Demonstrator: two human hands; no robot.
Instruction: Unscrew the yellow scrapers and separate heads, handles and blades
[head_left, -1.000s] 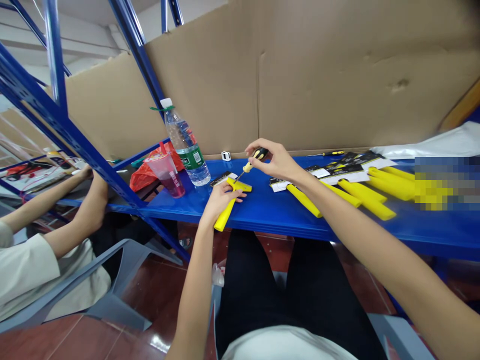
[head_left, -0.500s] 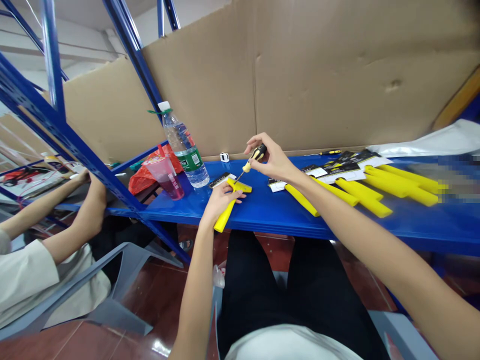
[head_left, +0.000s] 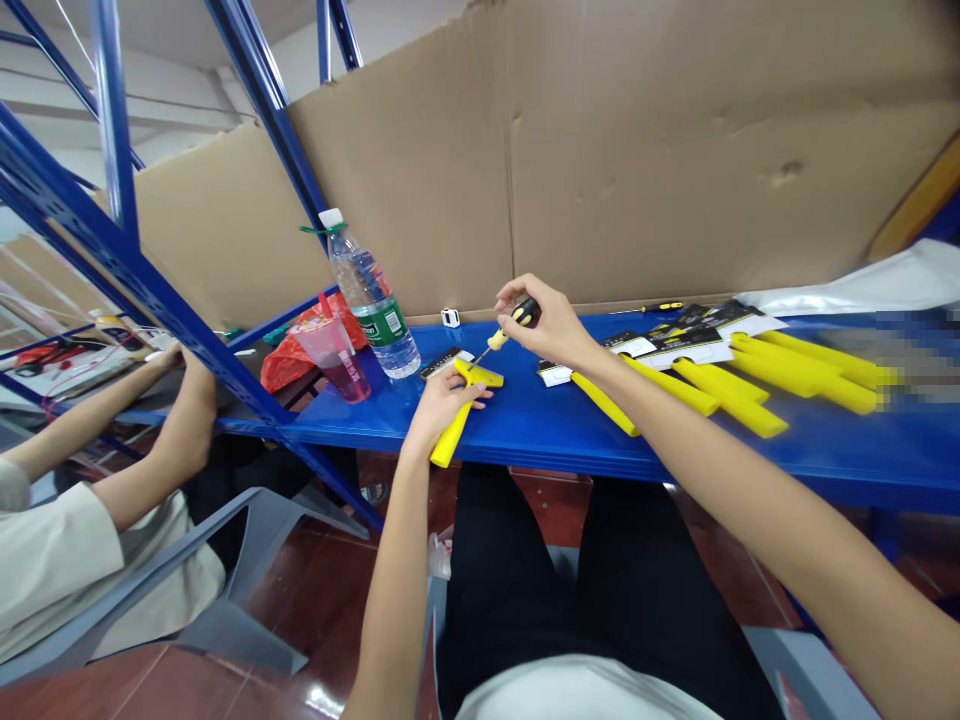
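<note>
My left hand (head_left: 444, 402) is closed around a yellow T-shaped scraper-like tool (head_left: 453, 436), holding it against the blue tabletop. A black and white card (head_left: 448, 362) lies by the tool's head. In my right hand (head_left: 551, 325) is a screwdriver (head_left: 497, 341) with a black and cream handle, gripped by the fingers. Its shaft slants down to the left, and the tip meets the head of the yellow tool near my left fingers. Whether a screw sits under the tip is too small to tell.
Several carded yellow tools (head_left: 724, 395) lie to the right, by another screwdriver (head_left: 660, 307). A water bottle (head_left: 382, 325) and a pink cup (head_left: 341, 365) stand left, near a blue rack post (head_left: 217, 355). A co-worker's arms (head_left: 176, 420) are farther left. Cardboard (head_left: 600, 150) walls the back.
The screwdriver's tip stays on the yellow tool while my right hand shifts very slightly. My left hand keeps its hold; the whole view has moved a little.
</note>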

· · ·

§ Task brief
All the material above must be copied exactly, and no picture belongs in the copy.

§ Answer for this exercise
Demonstrator: two human hands; no robot.
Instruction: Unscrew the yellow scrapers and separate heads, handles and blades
[head_left, -1.000s] 
[head_left, -0.500s] 
[head_left, +0.000s] 
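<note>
My left hand (head_left: 444, 402) is closed around a yellow T-shaped scraper-like tool (head_left: 453, 436), holding it against the blue tabletop. A black and white card (head_left: 448, 362) lies by the tool's head. In my right hand (head_left: 551, 325) is a screwdriver (head_left: 497, 341) with a black and cream handle, gripped by the fingers. Its shaft slants down to the left, and the tip meets the head of the yellow tool near my left fingers. Whether a screw sits under the tip is too small to tell.
Several carded yellow tools (head_left: 724, 395) lie to the right, by another screwdriver (head_left: 660, 307). A water bottle (head_left: 382, 325) and a pink cup (head_left: 341, 365) stand left, near a blue rack post (head_left: 217, 355). A co-worker's arms (head_left: 176, 420) are farther left. Cardboard (head_left: 600, 150) walls the back.
The screwdriver's tip stays on the yellow tool while my right hand shifts very slightly. My left hand keeps its hold; the whole view has moved a little.
</note>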

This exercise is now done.